Acho que o momento de terminar já se passou. Mas algo fica: Uma viagem nos recria e refaz.

terça-feira, 9 de junho de 2009

Saudade de você


Ai que saudade de meu amigo.
Ele aparecia de vez em quando, sorrateiro.
Às vezes pela madrugada.
Falava manso e eu escutava.
Gritava alto sem precisar falar.
Aparecia como um presente
enquando eu sonhava.

Sentado no sofá
eu o esperava com as mãos suadas.
ânsia no peito, vista cansada.
às vezes chegava com poesia no bolso
pintura no rosto
e eu adorava quando aportava
com sangue no olho.

Mas de repente ele tomou raiva de mim
assim como um jogador
que pendura a chuteira
pressentindo o fim.

Me abandonou,
de um dia pro outro
Sem avisar ou acenar.
fugiu sem deixar bilhete
carta ou testamento
Apenas um lenço manchado
de amargura do olhar.

(...)

quinta-feira, 14 de maio de 2009

Anjo imanente


Papel retorcido como ferro
Em fogo que arde
concreto esfaçelado,
Palavras que queimam
Como gelo em pele seca

Escrevo no compasso dela,
Aquela outra mão que me inspira
Respira, respira.
Alado que seja ou com asas desenhadas
Seja noite, calor ou madrugada.

Não há mais mãos em vidros
Fugiram os olhos repentinos
Mas o caminhão de alma-cimento
Descarregou-se em meu peito e costas.

Sensação de afogamento súbito
Falta ar, falta vento no mar.
Socorro tem alguém aí?
Estou morrendo de desejo
De sede no mar salgado

Mas aquela inspiração profunda
Que repõe aos poros todo o ar
Sensação de ressuscitar,
Faz-se presente com braços salva-vidas
Dedos suicidas.

Como flor-espinho que fere forte
Mas que o vermelho das pétalas
deixa nódoas infinitamente mais doces
Mais fundas, a tudo inunda.
E sem perceber ao dobrar a rua,
Sem olhar para um lado e para o outro,
Cura.

terça-feira, 5 de maio de 2009

Vai e vem


"O primeiro amor passou / O segundo amor passou / O terceiro amor passou / Mas o coração continua".

Carlos Drummond de Andrade.

domingo, 26 de abril de 2009

Céu imenso


Os olhos marejados e a vista trepidante de um fim de noite anestésico.
Após longas e fartas risadas com pessoas inestimáveis, a busca por algo que faça sua alma rir no compasso do corpo.
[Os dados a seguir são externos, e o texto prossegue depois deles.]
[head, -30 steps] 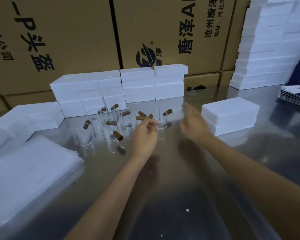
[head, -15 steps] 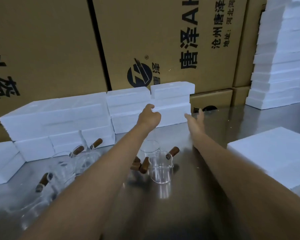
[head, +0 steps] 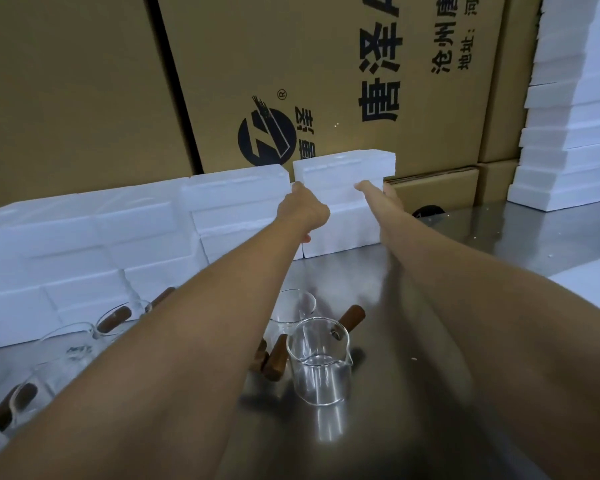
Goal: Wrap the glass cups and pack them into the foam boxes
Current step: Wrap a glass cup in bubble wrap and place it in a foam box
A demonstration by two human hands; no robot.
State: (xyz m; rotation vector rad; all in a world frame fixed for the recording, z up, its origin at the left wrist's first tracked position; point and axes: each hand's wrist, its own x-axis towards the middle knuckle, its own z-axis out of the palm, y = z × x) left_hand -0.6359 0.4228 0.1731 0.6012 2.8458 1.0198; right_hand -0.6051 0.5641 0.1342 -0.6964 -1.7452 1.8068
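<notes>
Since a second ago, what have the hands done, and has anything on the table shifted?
Both hands moved forward, away from the glass cups, to the rightmost stack of foam boxes. The left hand now sits at the stack's left edge and the right hand at its right side, flanking the upper boxes; how firm the hold is cannot be told. The nearest glass cup and the other foam stacks stayed put.

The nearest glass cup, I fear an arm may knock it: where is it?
In the head view, the nearest glass cup stands upright on the metal table, low centre, between both forearms, wooden-handled cups just behind it.
</notes>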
Embriaguez fortuita que o faz pensar no que a vida o tirou e por sorte trará novo caminho.
Mãos com punhos cerrados ressetados para cima, alvo de céu imenso. Olhos apertados entre abraços que podem agora ser recebidos até o último gole, gota intensa.
E no caminho de pedras disformes, marca-se o caminho indolor, mas incômodo, das paixões não correspondidas, do amor que circula manso ao redor das áureas de fumaça, presente em cada abertura de braços ou mãos estendidas.
Paixões que respondemos com cartas a nós mesmos, para apagar vazios, esfumaçar buracos que porventura ficaram nos quarteirões vermelhos.
Imagens de momentos intensos sobrevoam a cabeça, como urubus – aqui ressignificados - com sede de reviver instantes marcados, comer cada pedaço daquilo que trás arrepios, calor debaixo de chuva forte e acolhedora.
E tudo segue diferente, mas forte como sempre há se ser.

Suspiros semânticos


Subo em uma moto carregando aquele velho jarro de flores tortas e bonitas, perseguindo o fim daquela estrada curvilínea.
Horizonte bem longe,
desejo irreparável.
Procuro sem alcançar,
me realizo em procurar.

Passando por sertões e desertos com céus acrílicos azul piscina, olho pra janela do ônibus ao lado e vejo um semblante que me acolhe e um sorriso que me faz mais veloz que os 100 km/h que a moto me trás.
No compasso destemido,
Um suspiro maior que a estrada a percorrer;
De alívio,
Doce.
De Encantamento,
Limão.
Mudança para revitalizar.
Combustível no ar,
Do vazio à Vazão.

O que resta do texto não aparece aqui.